Go over the records and copy every line with the string "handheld".

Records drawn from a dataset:
========================

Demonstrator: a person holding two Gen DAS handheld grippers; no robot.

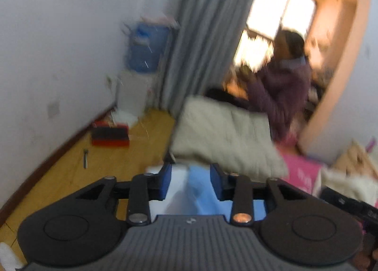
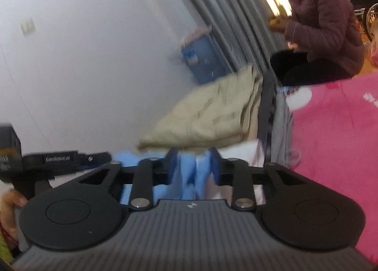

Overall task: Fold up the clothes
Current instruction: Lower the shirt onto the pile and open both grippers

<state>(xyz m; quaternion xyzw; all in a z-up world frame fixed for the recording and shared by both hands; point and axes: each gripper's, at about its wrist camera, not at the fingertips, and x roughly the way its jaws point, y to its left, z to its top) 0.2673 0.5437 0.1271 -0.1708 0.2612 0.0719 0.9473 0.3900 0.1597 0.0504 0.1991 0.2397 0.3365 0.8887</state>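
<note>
- My left wrist camera looks forward over my left gripper (image 1: 191, 181), close above blue cloth (image 1: 200, 190).
- My right wrist camera looks likewise, tilted.
- Both share the beige folded garment (image 1: 224, 138) (image 2: 208, 112), grey curtain (image 1: 208, 22) (image 2: 231, 10) and seated person (image 1: 283, 81) (image 2: 323, 22).

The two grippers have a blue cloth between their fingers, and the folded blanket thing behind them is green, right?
Not quite. The folded blanket is beige, not green, as the right wrist view shows. The rest holds: blue cloth lies between the fingers of the left gripper and the right gripper.
</note>
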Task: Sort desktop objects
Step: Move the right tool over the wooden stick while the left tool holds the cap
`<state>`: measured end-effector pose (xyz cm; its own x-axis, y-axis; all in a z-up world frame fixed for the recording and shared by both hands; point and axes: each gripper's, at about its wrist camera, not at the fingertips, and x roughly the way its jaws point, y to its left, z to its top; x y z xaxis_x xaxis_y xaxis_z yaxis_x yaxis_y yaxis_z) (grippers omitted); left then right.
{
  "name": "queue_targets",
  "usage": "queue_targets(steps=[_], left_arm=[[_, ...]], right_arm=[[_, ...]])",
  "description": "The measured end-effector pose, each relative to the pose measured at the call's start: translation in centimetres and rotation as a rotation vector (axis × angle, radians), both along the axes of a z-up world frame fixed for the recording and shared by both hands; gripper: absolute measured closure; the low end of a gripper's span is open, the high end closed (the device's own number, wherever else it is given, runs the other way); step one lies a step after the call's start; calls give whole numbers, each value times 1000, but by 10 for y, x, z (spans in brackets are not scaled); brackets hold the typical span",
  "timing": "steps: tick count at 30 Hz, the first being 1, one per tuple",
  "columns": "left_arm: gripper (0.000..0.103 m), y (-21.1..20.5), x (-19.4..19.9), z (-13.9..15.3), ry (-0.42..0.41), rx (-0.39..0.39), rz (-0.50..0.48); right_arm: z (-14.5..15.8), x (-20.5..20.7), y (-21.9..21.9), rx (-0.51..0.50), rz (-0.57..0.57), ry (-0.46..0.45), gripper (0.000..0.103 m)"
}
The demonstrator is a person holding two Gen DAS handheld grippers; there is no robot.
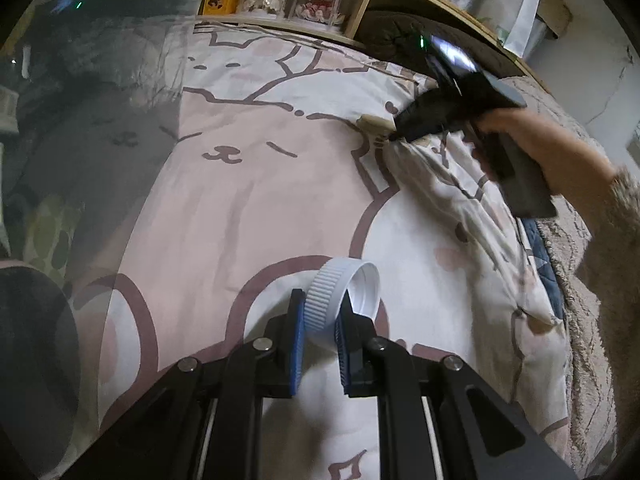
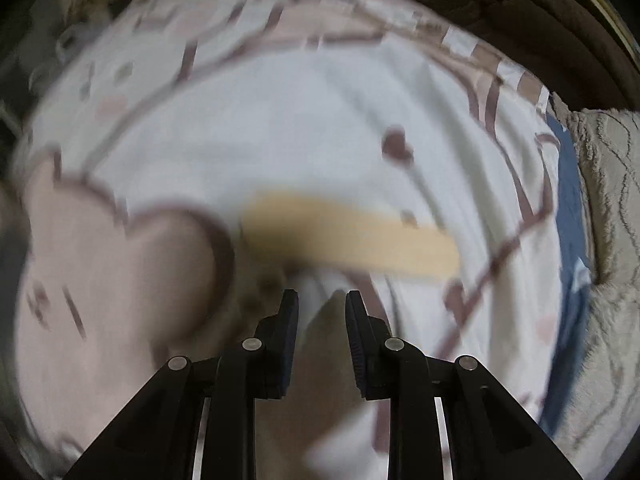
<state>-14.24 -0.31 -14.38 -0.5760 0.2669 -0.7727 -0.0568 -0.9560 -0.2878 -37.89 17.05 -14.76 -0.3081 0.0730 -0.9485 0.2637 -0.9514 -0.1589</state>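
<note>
A white ribbed bottle cap (image 1: 326,300) stands on edge between the blue pads of my left gripper (image 1: 320,312), which is shut on it just above the printed bedsheet (image 1: 248,184). Farther right, a person's hand (image 1: 532,148) holds my right gripper (image 1: 396,134) tips down on the sheet, beside a pale wooden stick (image 1: 374,124). In the blurred right wrist view the stick (image 2: 352,236) lies crosswise just beyond my right gripper (image 2: 322,298). Its jaws stand a narrow gap apart, and only sheet shows between them.
The sheet bunches into folds (image 1: 452,184) by the right gripper. A fuzzy beige blanket (image 1: 580,280) and blue cloth (image 2: 568,200) border the right side. A wooden shelf (image 1: 304,0) with toys runs along the back. Dark clutter (image 1: 60,140) fills the left.
</note>
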Motion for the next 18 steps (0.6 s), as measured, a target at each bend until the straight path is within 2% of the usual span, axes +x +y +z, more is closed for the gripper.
queue_targets(steps=[4,8,10,13,18], left_arm=[[88,1,6,8,28,-8,1],[88,1,9,11,37,-11,2],[88,1,7,12,43,-11,4],[88,-3,2,11,47,-1,13],[88,-7,-2,7,13,65,13]], right_arm=[[21,11,12,-91,-53,76,78],[37,-1,19,-217,-174,175,78],[35,-13,17,-255,-223,190,78],[23,-33,8,-237,-250,169,78],[7,-60,-9,-130,-223,125,78]])
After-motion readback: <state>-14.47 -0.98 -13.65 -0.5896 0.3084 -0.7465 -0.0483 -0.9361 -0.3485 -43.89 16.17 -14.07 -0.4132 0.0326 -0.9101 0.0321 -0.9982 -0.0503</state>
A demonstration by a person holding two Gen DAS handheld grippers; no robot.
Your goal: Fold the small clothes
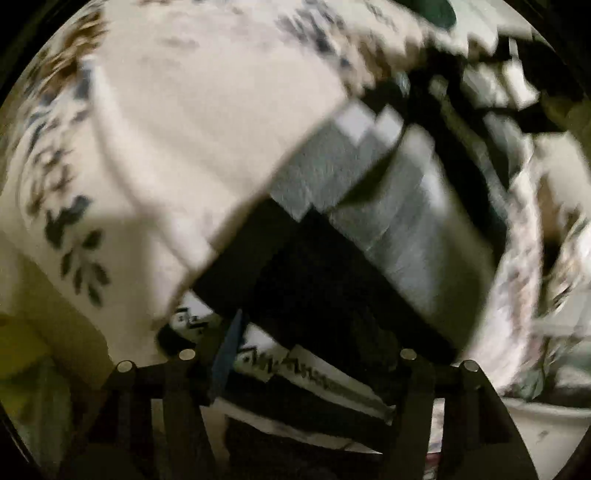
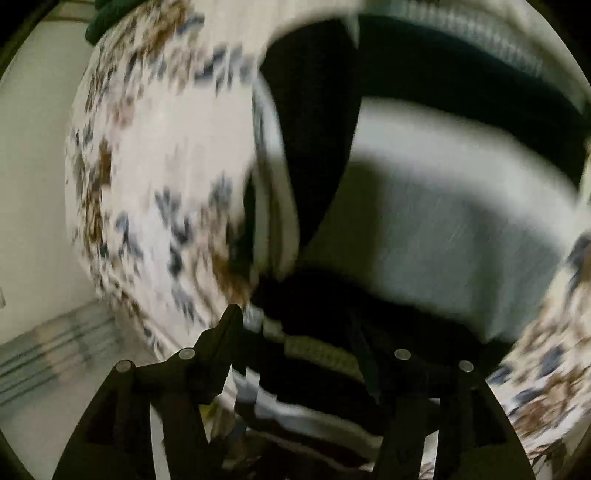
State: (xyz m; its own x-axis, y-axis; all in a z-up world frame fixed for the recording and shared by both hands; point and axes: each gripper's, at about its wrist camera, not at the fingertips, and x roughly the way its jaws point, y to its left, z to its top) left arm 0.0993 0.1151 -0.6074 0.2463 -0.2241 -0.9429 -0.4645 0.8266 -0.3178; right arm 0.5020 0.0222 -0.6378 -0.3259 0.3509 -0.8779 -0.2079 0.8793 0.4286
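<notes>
Both views are motion-blurred. A black, grey and white striped garment (image 1: 388, 229) fills the middle of the left wrist view and drapes over my left gripper (image 1: 314, 343). Only its left finger (image 1: 227, 354) shows; the right one is hidden under the cloth. The same striped garment (image 2: 443, 206) fills the right wrist view and lies across my right gripper (image 2: 310, 332). Its left finger (image 2: 225, 332) shows at the cloth's edge; the right finger is covered. I cannot tell whether either gripper pinches the cloth.
A white bedspread with blue and brown leaf print (image 1: 177, 122) lies under the garment and also shows in the right wrist view (image 2: 159, 177). A dark green item (image 2: 101, 18) sits at the far top left. A pale wall or floor (image 2: 33, 184) is at the left.
</notes>
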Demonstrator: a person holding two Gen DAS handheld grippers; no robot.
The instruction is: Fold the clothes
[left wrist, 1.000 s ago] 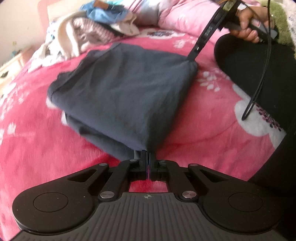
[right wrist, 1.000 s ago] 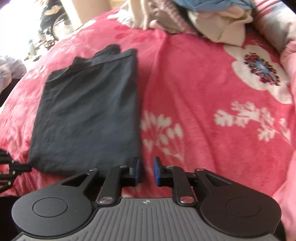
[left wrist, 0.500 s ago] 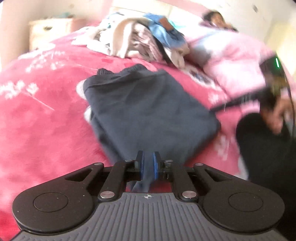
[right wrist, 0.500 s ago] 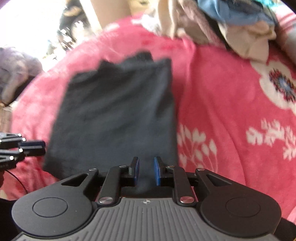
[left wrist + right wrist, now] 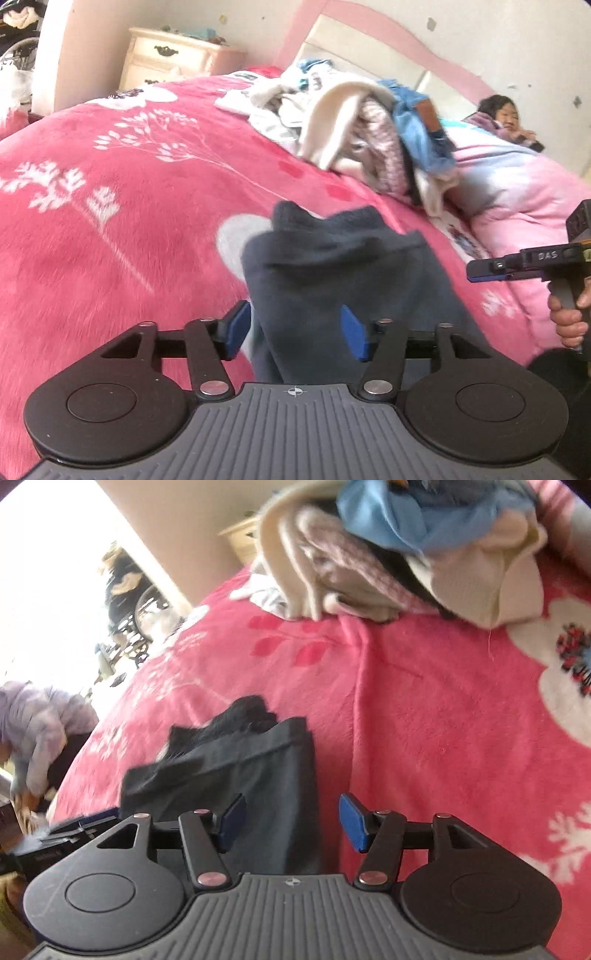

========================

PROBLEM SOLUTION ::
Demonstrator: a person holding two Gen DAS handheld grippers; no robot.
The demonstrator is a person holding two Gen DAS handheld grippers; there is no robot.
A demonstration by a person holding two Gen DAS handheld grippers; no robot.
Demonstrator: a person holding two Gen DAS handheld grippers; no robot.

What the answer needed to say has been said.